EXERCISE AIM: All the data that follows should be repeated exactly, without a single picture.

═════ SOURCE DATA

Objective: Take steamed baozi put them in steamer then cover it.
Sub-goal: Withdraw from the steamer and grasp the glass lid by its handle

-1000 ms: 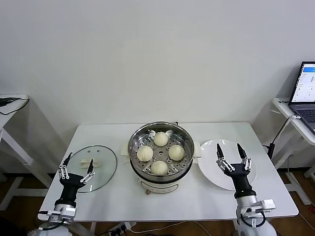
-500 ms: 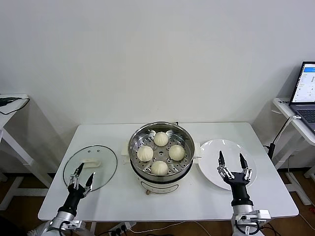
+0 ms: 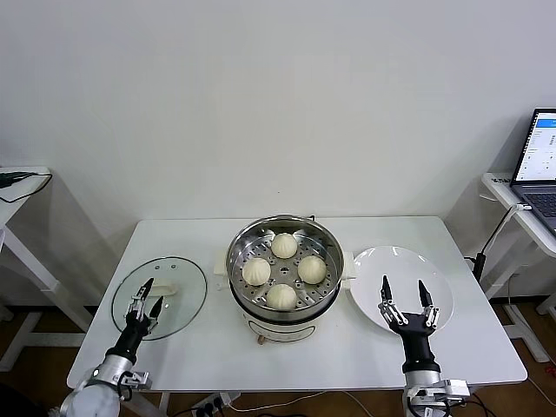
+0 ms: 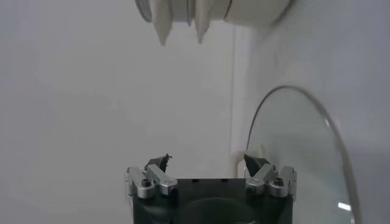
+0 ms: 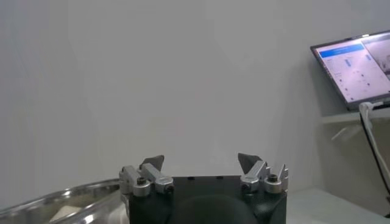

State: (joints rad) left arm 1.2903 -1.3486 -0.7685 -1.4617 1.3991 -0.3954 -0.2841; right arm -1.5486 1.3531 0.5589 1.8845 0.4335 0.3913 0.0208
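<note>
A white plate (image 3: 401, 300) lies on the white table (image 3: 452, 347); a laptop (image 3: 540, 165) sits on a side desk.

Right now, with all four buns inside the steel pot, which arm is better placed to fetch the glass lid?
Left. Its end effector is open over the near edge of the round clear glass lid, left of the steamer; the right end effector hovers over the white plate.

Plain white wall (image 3: 278, 95) facing me, white table (image 3: 217, 347) sitting against it, white side desk (image 3: 17, 187) standing to my left, open laptop (image 3: 537, 161) glowing on another desk (image 3: 521, 208) right, wooden floor (image 3: 26, 343) showing underneath
</note>
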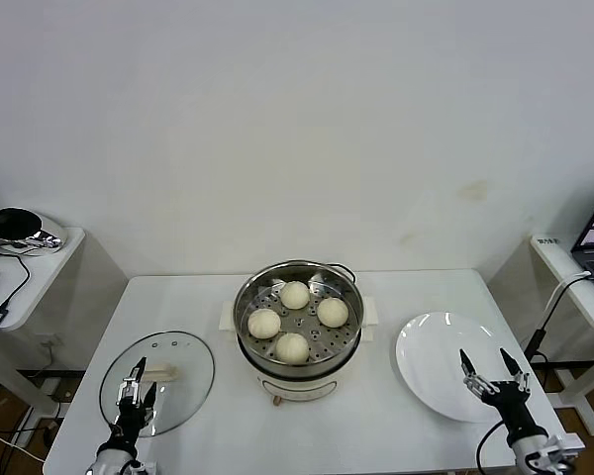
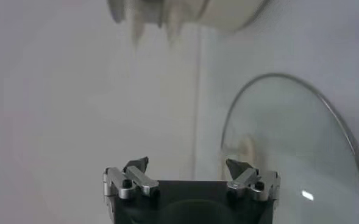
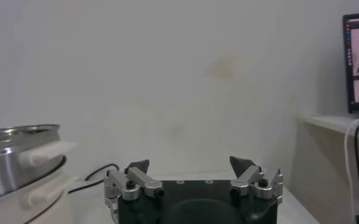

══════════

ANSWER:
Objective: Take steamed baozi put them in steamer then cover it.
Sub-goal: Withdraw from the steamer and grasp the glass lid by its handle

-1000 ms: 
-500 ms: 
+0 ms: 
+0 ms: 
+0 ms: 

State: (joints rad) left arm 1.2903 -1.3486 -0.7685 -1.4617 1.3991 -0.3954 -0.2841; right arm -1.5486 1.3531 0.5589 1.8845 0.4335 0.3913 0.0208
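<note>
A white plate (image 3: 401, 300) lies on the white table (image 3: 452, 347); a laptop (image 3: 540, 165) sits on a side desk.

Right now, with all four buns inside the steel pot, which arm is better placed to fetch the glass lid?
Left. Its end effector is open over the near edge of the round clear glass lid, left of the steamer; the right end effector hovers over the white plate.

Plain white wall (image 3: 278, 95) facing me, white table (image 3: 217, 347) sitting against it, white side desk (image 3: 17, 187) standing to my left, open laptop (image 3: 537, 161) glowing on another desk (image 3: 521, 208) right, wooden floor (image 3: 26, 343) showing underneath
</note>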

Now the answer is complete.